Please return each of the entries exactly, minus their pictures.
(Given information)
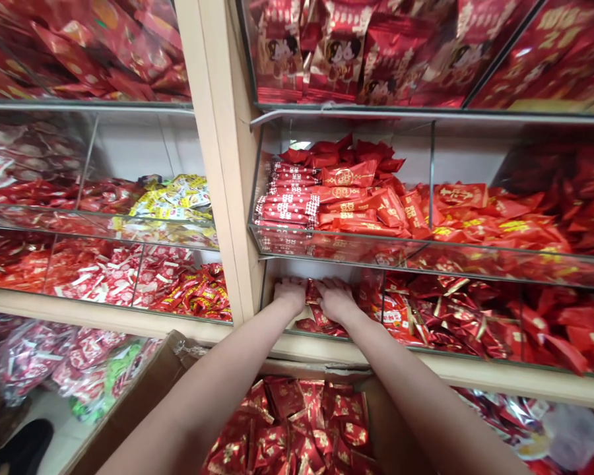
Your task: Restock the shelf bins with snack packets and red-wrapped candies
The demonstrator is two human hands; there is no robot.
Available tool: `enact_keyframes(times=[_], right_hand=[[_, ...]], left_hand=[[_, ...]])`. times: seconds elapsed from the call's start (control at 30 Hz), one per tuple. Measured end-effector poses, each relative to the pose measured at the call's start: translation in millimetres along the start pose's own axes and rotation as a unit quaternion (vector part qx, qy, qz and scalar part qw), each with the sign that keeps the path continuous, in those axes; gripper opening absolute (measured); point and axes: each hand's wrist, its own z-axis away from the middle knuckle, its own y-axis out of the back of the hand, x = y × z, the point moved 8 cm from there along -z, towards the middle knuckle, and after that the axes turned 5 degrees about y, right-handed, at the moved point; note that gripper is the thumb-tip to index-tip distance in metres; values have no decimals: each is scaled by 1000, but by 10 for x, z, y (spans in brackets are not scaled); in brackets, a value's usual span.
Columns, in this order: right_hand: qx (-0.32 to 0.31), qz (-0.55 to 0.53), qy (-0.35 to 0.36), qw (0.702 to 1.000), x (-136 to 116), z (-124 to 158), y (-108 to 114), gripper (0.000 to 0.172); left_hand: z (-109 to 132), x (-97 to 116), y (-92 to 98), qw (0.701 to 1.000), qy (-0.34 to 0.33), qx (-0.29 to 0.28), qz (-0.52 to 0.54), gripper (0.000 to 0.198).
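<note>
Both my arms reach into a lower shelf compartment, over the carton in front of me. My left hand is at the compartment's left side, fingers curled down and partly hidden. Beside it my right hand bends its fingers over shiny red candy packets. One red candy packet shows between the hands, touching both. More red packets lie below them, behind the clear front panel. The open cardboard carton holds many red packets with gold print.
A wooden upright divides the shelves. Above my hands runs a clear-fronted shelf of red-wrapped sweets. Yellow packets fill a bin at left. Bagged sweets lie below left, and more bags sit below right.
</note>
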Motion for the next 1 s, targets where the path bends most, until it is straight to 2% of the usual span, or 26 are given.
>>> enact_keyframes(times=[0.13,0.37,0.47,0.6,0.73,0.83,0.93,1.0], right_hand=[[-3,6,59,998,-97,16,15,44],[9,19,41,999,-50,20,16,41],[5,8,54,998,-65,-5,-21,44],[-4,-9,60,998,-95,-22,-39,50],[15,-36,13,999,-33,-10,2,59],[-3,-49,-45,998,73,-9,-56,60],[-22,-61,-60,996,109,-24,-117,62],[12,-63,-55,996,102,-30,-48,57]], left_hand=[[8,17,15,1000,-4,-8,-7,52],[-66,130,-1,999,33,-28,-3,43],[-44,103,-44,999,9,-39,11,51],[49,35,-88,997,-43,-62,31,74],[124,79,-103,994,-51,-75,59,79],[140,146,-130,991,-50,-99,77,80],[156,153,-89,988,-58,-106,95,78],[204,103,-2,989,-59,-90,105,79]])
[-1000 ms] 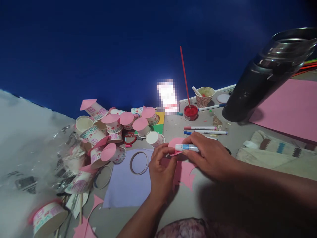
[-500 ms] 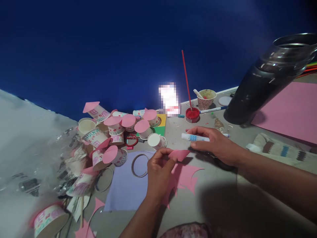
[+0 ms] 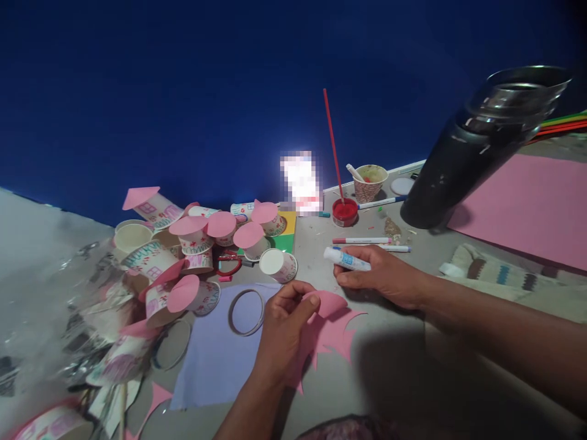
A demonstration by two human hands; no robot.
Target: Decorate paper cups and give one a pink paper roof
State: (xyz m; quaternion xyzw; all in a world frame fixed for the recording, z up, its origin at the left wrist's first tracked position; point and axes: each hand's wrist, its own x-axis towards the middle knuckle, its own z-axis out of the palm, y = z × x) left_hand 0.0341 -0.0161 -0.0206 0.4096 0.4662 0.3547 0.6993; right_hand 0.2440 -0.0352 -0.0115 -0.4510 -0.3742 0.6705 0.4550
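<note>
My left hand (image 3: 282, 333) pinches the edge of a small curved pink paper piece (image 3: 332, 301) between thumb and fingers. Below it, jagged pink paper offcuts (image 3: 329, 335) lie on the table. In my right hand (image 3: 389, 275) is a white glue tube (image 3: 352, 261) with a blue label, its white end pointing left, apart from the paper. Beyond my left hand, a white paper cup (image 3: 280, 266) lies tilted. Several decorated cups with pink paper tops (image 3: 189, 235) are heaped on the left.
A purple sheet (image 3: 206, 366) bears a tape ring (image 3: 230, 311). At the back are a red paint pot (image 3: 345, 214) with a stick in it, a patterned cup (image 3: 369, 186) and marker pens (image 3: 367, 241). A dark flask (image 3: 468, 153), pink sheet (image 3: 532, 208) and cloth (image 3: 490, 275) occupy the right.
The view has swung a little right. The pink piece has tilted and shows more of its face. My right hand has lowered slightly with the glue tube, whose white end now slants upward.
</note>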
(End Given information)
• [Output]:
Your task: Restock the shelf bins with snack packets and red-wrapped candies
The demonstrator is two human hands; there is no robot.
Available tool: `enact_keyframes(times=[_], right_hand=[[_, ...]], left_hand=[[_, ...]])`. times: seconds elapsed from the call's start (control at 30 Hz), one per tuple. Measured end-effector poses, each relative to the pose measured at the call's start: translation in millimetres along the start pose's own axes and rotation as a unit quaternion (vector part qx, qy, qz and scalar part qw), each with the sign that keeps the path continuous, in those axes; gripper opening absolute (measured); point and axes: each hand's wrist, its own z-axis away from the middle knuckle, its own y-axis out of the back of the hand, x = y × z, the point moved 8 cm from there along -z, towards the middle knuckle, and after that the axes turned 5 degrees about y, right-handed, at the moved point; note that gripper is the thumb-tip to index-tip distance in metres; values have no decimals: each is scaled by 1000, but by 10 for x, z, y (spans in brackets are not scaled); in brackets, a value's usual span.
Columns, in this order: right_hand: qx (-0.32 to 0.31), qz (-0.55 to 0.53), qy (-0.35 to 0.36), qw (0.702 to 1.000), x (-136 to 116), z (-124 to 158), y (-108 to 114), gripper (0.000 to 0.172); left_hand: z (-109 to 132), x (-97 to 116), y (-92 to 98), qw (0.701 to 1.000), qy (-0.34 to 0.33), qx (-0.29 to 0.28), qz (-0.52 to 0.54), gripper (0.000 to 0.198).
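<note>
Both my arms reach into a lower shelf compartment, over the carton in front of me. My left hand is at the compartment's left side, fingers curled down and partly hidden. Beside it my right hand bends its fingers over shiny red candy packets. One red candy packet shows between the hands, touching both. More red packets lie below them, behind the clear front panel. The open cardboard carton holds many red packets with gold print.
A wooden upright divides the shelves. Above my hands runs a clear-fronted shelf of red-wrapped sweets. Yellow packets fill a bin at left. Bagged sweets lie below left, and more bags sit below right.
</note>
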Motion for the next 1 s, targets where the path bends most, until it is straight to 2% of the usual span, or 26 are given.
>>> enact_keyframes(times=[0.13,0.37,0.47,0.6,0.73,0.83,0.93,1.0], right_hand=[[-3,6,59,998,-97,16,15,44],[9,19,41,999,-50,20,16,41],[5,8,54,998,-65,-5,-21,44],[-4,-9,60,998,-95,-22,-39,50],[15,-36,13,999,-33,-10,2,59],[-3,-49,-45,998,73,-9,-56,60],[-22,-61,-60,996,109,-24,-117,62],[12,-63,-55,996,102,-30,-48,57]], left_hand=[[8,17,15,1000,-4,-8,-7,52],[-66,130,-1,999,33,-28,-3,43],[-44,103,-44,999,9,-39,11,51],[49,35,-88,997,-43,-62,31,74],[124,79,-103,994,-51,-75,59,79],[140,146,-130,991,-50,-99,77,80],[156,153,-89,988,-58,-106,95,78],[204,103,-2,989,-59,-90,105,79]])
[-1000 ms] 
[-500 ms] 
[+0 ms] 
A demonstration by two human hands; no robot.
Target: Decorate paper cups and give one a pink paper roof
State: (xyz m; quaternion xyzw; all in a world frame fixed for the recording, z up, its origin at the left wrist's first tracked position; point and axes: each hand's wrist, its own x-axis towards the middle knuckle, its own z-axis out of the palm, y = z × x) left_hand 0.0341 -0.0161 -0.0206 0.4096 0.4662 0.3547 0.6993; right_hand 0.2440 -0.0352 -0.0115 -0.4510 -0.3742 0.6705 0.4550
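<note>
My left hand (image 3: 282, 333) pinches the edge of a small curved pink paper piece (image 3: 332, 301) between thumb and fingers. Below it, jagged pink paper offcuts (image 3: 329, 335) lie on the table. In my right hand (image 3: 389, 275) is a white glue tube (image 3: 352, 261) with a blue label, its white end pointing left, apart from the paper. Beyond my left hand, a white paper cup (image 3: 280, 266) lies tilted. Several decorated cups with pink paper tops (image 3: 189, 235) are heaped on the left.
A purple sheet (image 3: 206, 366) bears a tape ring (image 3: 230, 311). At the back are a red paint pot (image 3: 345, 214) with a stick in it, a patterned cup (image 3: 369, 186) and marker pens (image 3: 367, 241). A dark flask (image 3: 468, 153), pink sheet (image 3: 532, 208) and cloth (image 3: 490, 275) occupy the right.
The view has swung a little right. The pink piece has tilted and shows more of its face. My right hand has lowered slightly with the glue tube, whose white end now slants upward.
</note>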

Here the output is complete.